White Man’s Attitude: Then and Now

Statements, like the one above, trying to justify the colonisation in terms of societal progress, do not just spring out of modern prejudice. The blatant disregard for the Aboriginal peoples is evident from the start, when the explorers and settlers first started expanding their holdings in Australia. Using the journals of these first explorers, Pascoe is able to draw a picturesque view of pre-colonial Australia. While some limit their acknowledgement of such developments, many of the explorers make mention of a number of practices carried out by the natives; practices that were almost immediately forgotten or cast aside.

These include agriculture and aquaculture, with systems so well designed that vast tracts of land that, today, are comparatively barren were verdant fields of grains and yams. Dams were also built, both to allow the successful capture of fish with well-made nets and to shape the flow of water during flood seasons. The presence of housing and storage facilities are also mentioned, with some of the Europeans even occupying them in the generous hospitality of the natives. The use of fire in their agricultural endeavours was also noted as extraordinary, with specific timing and methods to allow the continuation of crops and wildlife. A few compared some scenes to the gardens in London.

All of this appeared in the writings of the European explorers and settlers. The same people were also the ones to explain how the land before them could be used for their own ambitions. Villages were destroyed and the ‘blacks’ were displaced or killed, a fact that is never explicitly stated but is inferred. The fields were trampled and eaten by livestock. The separation of children from their parents (a practice continued into the 1900’s) was justified by changing their perceptions of their own people to that of the Europeans.
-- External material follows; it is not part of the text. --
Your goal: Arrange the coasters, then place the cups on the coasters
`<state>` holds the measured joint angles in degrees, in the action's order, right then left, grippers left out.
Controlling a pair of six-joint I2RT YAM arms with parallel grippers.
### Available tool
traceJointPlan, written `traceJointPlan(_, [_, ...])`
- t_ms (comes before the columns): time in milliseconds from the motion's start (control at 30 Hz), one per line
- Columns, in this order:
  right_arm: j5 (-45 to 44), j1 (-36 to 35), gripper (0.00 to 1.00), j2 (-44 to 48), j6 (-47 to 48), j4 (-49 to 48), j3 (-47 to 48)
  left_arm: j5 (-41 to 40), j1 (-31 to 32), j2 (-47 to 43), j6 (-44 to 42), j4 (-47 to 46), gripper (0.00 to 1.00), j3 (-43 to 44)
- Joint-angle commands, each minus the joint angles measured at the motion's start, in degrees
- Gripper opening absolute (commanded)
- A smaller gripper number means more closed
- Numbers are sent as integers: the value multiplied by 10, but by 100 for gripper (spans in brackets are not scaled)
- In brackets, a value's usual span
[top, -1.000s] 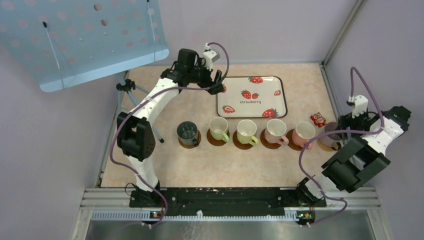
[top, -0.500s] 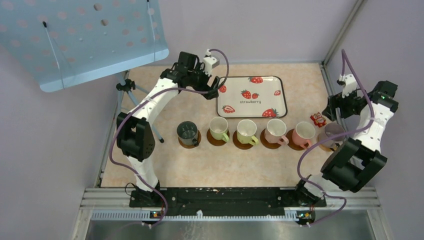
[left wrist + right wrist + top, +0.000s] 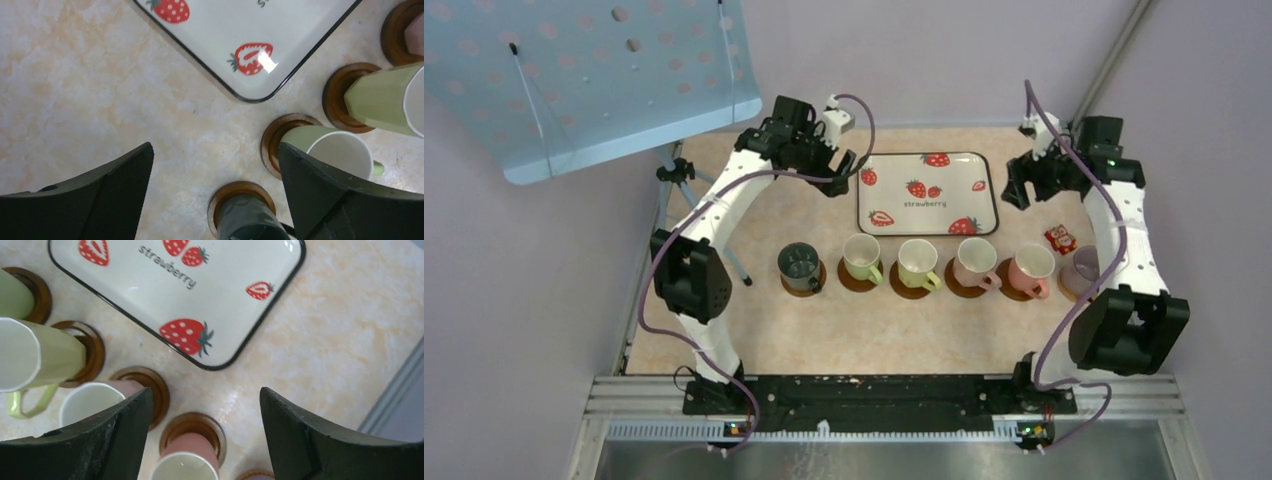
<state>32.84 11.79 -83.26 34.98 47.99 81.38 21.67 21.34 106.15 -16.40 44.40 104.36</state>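
Top external: I see my left pincer [image 3: 851,174] released, empty, beside the tray's [image 3: 929,210] left edge. Six cups [image 3: 862,255] stand in a row on coasters [image 3: 906,293] across the worktop [image 3: 754,320]. My right pincer [image 3: 1014,190] is released, empty, by the tray's right edge.

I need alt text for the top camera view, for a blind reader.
Six cups stand in a row, each on a brown coaster, before a strawberry tray. The left tool and right tool hang open and empty at the tray's two sides.
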Motion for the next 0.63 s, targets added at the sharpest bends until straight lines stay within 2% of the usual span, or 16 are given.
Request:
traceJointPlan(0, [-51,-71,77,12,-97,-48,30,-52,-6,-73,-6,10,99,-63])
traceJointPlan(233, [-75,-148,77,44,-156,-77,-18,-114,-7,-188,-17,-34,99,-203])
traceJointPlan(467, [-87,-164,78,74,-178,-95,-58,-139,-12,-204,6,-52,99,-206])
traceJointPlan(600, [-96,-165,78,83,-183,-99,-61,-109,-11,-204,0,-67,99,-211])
Some tried to discredit the Aboriginal origins of certain discoveries, calling for a ‘repossession of land’ that obviously had to have belonged to Europeans, or some more ‘superior’ race, who created them. In contrast, others determined European superiority by comparing Aboriginal civilisation against the Western world’s metric of ‘progress’, and therefore considered it their right to usurp those more primitive than themselves.

Such views today would be scorned simply on the basis of opposing racism, but too few know the realities of Aboriginal history and so we have become complacent with the casual ignorance. This has been to the detriment of our Indigenous population, who have been denied so much owed to them, and still face prejudice at the hands of what is essentially a colonial mindset of superiority in some white communities. At the very least, the first step should be proper recognition and acknowledgement. It should be a national effort to rethink our portrayal of Aboriginals in schools and academia, with necessary changes made to allow for greater public knowledge and understanding.


Pascoe lists a number of lessons we can take from Aboriginal society and from the actions of the European settlers. I won’t go into them here – I implore you to read the book yourself – but it is worth mentioning that our nation would greatly benefit from adopting certain attitudes from Aboriginal culture. With the general consensus of Aboriginal presence in Australia at around 60,000-65,000 years (with some estimates suggesting 80,000 years), these people were able to live in complete harmony with the land and each other.

War and conquest was unheard of; gatherings of immense social and cultural significance were prominent; deep spiritual ties with the land led to a bountiful existence. Pascoe believes deeper study of Indigenous culture and history could lead to many beneficial results for our country, and I am inclined to agree. I always knew my knowledge of our Indigenous people was lacking, and I knew they were more than what I had been taught, but Dark Emu transforms my understanding fundamentally.

World history is tainted with blood and warfare and it is called progress. Australia’s history would argue there is more than one metric to define civilised progress. 60,000 years of peace and coexistence among themselves and with nature; what I wouldn’t give to go back and see an Australia untarnished by outsiders, just to see what it looked like. Just to see that such a world is indeed possible to achieve.